▶ Work item
Which of the lines below hold "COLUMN"? Please return each one.

####

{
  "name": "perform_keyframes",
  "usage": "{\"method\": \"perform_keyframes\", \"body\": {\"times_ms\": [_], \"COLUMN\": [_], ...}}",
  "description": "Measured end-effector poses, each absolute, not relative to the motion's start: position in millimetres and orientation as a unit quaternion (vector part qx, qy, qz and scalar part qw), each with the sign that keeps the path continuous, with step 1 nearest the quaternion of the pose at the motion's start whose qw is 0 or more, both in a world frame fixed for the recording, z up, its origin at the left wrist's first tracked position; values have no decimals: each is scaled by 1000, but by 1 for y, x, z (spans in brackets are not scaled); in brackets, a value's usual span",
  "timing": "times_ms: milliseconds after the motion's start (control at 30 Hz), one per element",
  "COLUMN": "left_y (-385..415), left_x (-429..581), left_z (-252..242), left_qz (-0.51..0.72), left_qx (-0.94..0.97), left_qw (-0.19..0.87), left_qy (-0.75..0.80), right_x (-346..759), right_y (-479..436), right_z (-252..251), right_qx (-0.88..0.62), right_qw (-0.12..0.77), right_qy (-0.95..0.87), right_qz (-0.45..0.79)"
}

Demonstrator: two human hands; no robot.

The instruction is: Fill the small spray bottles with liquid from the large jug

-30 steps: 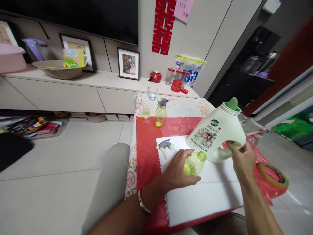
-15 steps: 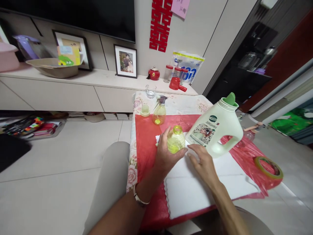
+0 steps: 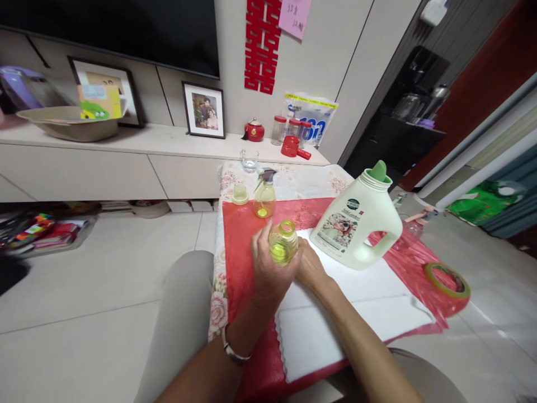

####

▶ Task response
  "usage": "{\"method\": \"perform_keyframes\", \"body\": {\"times_ms\": [_], \"COLUMN\": [_], ...}}",
  "COLUMN": "left_y (-385..415), left_x (-429..581), left_z (-252..242), left_qz (-0.51..0.72), left_qx (-0.94..0.97), left_qw (-0.19..0.87), left_qy (-0.75..0.80), right_x (-346..759), right_y (-479..436), right_z (-252..251), right_qx (-0.88..0.62), right_qw (-0.12..0.77), right_qy (-0.95..0.87), right_qz (-0.45..0.79)"

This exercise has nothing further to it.